— WORK TASK —
Beginning with the first line below, please repeat the material exactly, ending with the line that includes "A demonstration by".
◇ ◇ ◇ ◇ ◇ ◇ ◇
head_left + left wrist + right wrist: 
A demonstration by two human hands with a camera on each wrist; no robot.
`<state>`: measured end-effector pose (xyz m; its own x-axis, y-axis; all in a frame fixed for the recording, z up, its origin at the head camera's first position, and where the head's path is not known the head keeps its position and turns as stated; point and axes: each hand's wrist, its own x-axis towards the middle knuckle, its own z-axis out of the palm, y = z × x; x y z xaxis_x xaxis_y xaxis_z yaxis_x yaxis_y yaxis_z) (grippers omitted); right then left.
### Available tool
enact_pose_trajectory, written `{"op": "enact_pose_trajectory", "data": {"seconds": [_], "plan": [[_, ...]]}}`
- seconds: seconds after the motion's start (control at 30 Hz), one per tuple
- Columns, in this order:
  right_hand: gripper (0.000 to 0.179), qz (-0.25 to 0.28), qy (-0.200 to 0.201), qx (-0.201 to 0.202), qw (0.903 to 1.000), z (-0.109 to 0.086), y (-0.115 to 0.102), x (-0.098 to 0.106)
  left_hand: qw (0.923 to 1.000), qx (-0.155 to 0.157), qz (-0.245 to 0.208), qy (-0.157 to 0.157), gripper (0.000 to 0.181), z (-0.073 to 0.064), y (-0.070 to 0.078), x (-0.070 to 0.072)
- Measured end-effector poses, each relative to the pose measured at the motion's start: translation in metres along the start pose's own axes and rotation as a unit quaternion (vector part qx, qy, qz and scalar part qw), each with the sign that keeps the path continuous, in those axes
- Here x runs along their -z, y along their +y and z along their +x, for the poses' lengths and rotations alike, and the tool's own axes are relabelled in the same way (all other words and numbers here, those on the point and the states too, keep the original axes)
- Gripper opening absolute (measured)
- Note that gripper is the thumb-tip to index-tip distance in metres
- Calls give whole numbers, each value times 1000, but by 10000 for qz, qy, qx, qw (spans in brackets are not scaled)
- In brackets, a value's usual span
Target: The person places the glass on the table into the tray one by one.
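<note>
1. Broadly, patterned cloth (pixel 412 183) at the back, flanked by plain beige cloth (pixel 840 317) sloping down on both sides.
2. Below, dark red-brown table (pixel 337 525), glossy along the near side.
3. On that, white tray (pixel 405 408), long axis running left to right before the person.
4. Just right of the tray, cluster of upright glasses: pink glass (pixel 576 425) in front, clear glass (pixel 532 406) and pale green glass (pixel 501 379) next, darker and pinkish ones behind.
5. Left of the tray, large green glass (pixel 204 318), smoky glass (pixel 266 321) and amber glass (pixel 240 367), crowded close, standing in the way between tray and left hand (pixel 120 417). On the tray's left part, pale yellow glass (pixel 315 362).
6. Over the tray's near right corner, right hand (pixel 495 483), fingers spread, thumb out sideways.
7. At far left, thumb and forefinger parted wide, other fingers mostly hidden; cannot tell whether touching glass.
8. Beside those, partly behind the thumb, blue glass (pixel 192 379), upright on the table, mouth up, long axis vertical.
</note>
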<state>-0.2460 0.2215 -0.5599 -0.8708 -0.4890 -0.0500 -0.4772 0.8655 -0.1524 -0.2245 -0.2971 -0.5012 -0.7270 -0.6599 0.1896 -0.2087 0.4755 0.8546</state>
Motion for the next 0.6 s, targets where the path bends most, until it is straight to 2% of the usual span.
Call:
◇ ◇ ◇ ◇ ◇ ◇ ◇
— SOLUTION —
head_left + left wrist + right wrist: 
A demonstration by two human hands with a camera on each wrist; no robot.

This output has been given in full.